Mercy: Of Lions and Mice

Hello! I’ve just finished reading this wonderful fable by one Robert Henryson, “The Tale of the Lion and the Mouse” or, as he spells it in his quaint Scottish way: “The Taill of the Lyoun and the Mous.”

There is an important lesson to be learned from this tale! While you may not think yourself a relative to any of the beasts that make up this story, the moral stands strong! When faced with a transgression, be always kind and merciful, as I have exemplified in my life. When I was nailed to the cross, never did I attempt to injure or curse my assailants. I have forgiven all humanity for its sins. It is paramount that when you, no matter how insignificant you may feel in the grand scheme, are faced with cruelty or persecution, that you remain calm and just. Keep in mind the lessons that I gave on Earth, and find it in your heart to forgive those who transgress against you, much like the noble lion of the fable.

There is no justice or joy in revenge. It is a bloody ordeal that serves no one. What is truly just and joyous is finding yourself in the Kingdom of Heaven, your goodness being recognized. Seek not satisfaction, but salvation. While it may be enjoyable in the short term to see your enemies hurt, it will haunt you in the long term. There is no greater burden than sin, and believe you me, lust for revenge is a great sin.

There is great practicality in mercy as well! Much as the lion was helped thanks to his mercy, you may find yourself in the good graces of others as well. There is nothing more respectable than a merciful man.

Don’t stop forgivin’



5 thoughts on “Mercy: Of Lions and Mice

  1. ‘Seek not satisfaction, but salvation’ you say? That does not sound like an idea to me, Mother Jesus. If satisfaction is possible why should I not achieve it?

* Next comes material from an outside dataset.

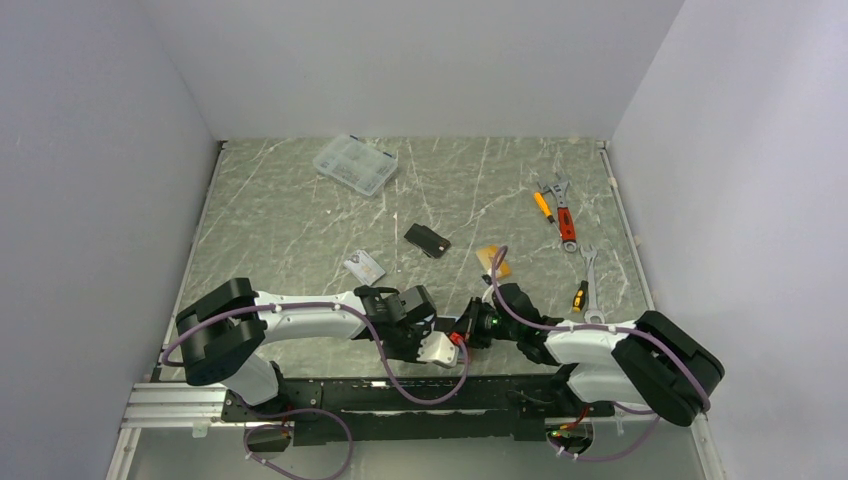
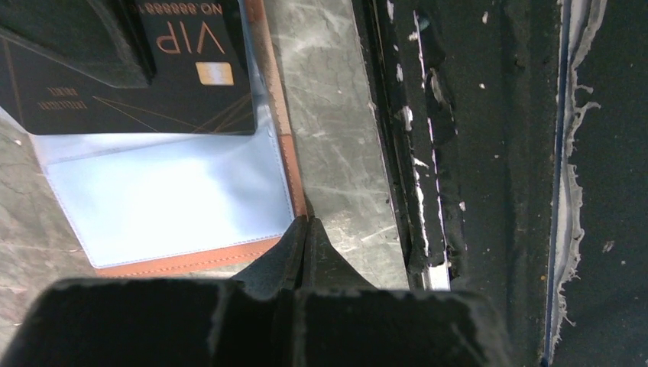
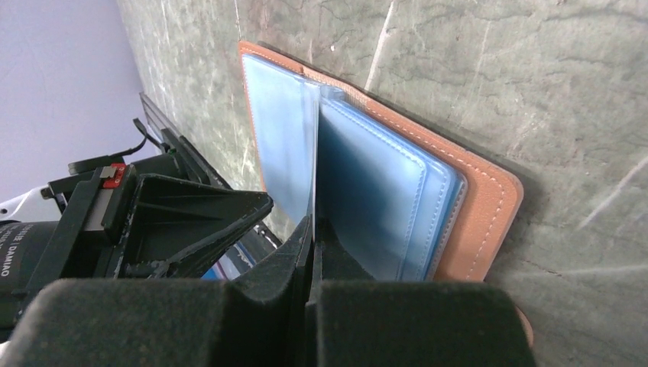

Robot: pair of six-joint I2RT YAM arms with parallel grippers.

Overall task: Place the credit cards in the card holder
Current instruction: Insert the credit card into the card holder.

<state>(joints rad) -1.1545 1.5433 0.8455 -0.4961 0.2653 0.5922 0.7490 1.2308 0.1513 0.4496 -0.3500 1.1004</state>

    Why forgive my bad husbands if I can seek ways to be satisfied. Trust me and all my experience, Mother Jesus, forgiveness will only get you so far. I have had many husbands, all of whom I have been a good wif for, and none of them I have forgiven without a price. You see, what I most desire is not salvation, but rather control. What control is there in forgiveness? Why forgive if I can instead control? All of the good ones are never forgiven, perhaps that is what makes them good. With forgiveness comes a lack of power. Mother Jesus, that is not what I want.

    You may believe you share an authority word but I have my own experiences that I value dearly. I have travelled to many places, I have read many books, I have led many lives with different men. I do not need someone else’s instruction to live life well and as a good wif.

    I will see satisfaction, and with that salvation shall come.

  2. Oh Mother Jesus, I the Rood, too, feel the same! When we bled together, we forgave! Goodness is rewarded with goodness, and wrongdoing should also be met with goodness. All are happier in the end!

  3. Oh wow. I feel quite overwhelmed Mother Jesus. You’re view on “The Lyon and the Mous” does make me feel as though I have wrongfully tried Sir Gawain. I did seek lust for revenge as you say, for some believe I was trying to trick Sir Gawain into seducing me in order to appease my Lord and how how dishonest of a knight he really is. What a merciful man. I respect how he handled the situation in the end, but now you have certainly made me feel dirty.

    This tale has a lot to say about my actions. I am a beast of sin, and I can only hope that Gawain will be as forgiving as the Lyon for I transgressed against him by testing his sexual desire. He succeeded in nobility, but I have failed in goodness.

  4. Mother Jesus you rightfully proclaim your position within this text. Of course you do not exist anywhere in this text, as Mother Jesus you only exist completely outside the moralitas of this tale. You are not mouse and you are not lazy lion, but your purpose is to guide these untamed beasts. Both mouse and lion do not fulfill their duties in the kingdom of civilization! Of course, I am not one to be a judge of mouse and lion, as I too exist fully outside of this moralitas. I may play my hand in the happenings of the kingdoms of man, such as with King Arthur, but I do not necessarily belong in either category of this tale.
    As you mention, though, regardless of the inability to live here on earth that these mice and this lion experience, doing good and going to the kingdom of heaven should be their ultimate goal.

  5. Mother Jesus! I love and worship you in a way words cannot describe. I’ve spent my entire life devoted to you and have tried time and time again to get my wife Margery Kempe to devote herself to you as well. Even though I love thee and would gladly give my life to you time and time again, I am incredulous about something you have just said. “There is no justice or joy in revenge. It is a bloody ordeal that serves no one. ” I don’t know if I can believe this. What if one has committed an act so egregious that forgiveness simply cannot be an option? What if someone does something to offend your name? As you know, here on earth, we men are our wive’s Lord and husband. It is the duty of wives to succumb to the will of their husbands and yet my wife could not do this. In her early days of sinning, she found comfort in mocking me and ridiculing me. She told me she was too good for me, being that she was the daughter of a mayor and that marrying me was beneath her. How can I forgive this? I ask you mother Jesus, how can I forgive a woman so possessed as to speak to her husband in this way?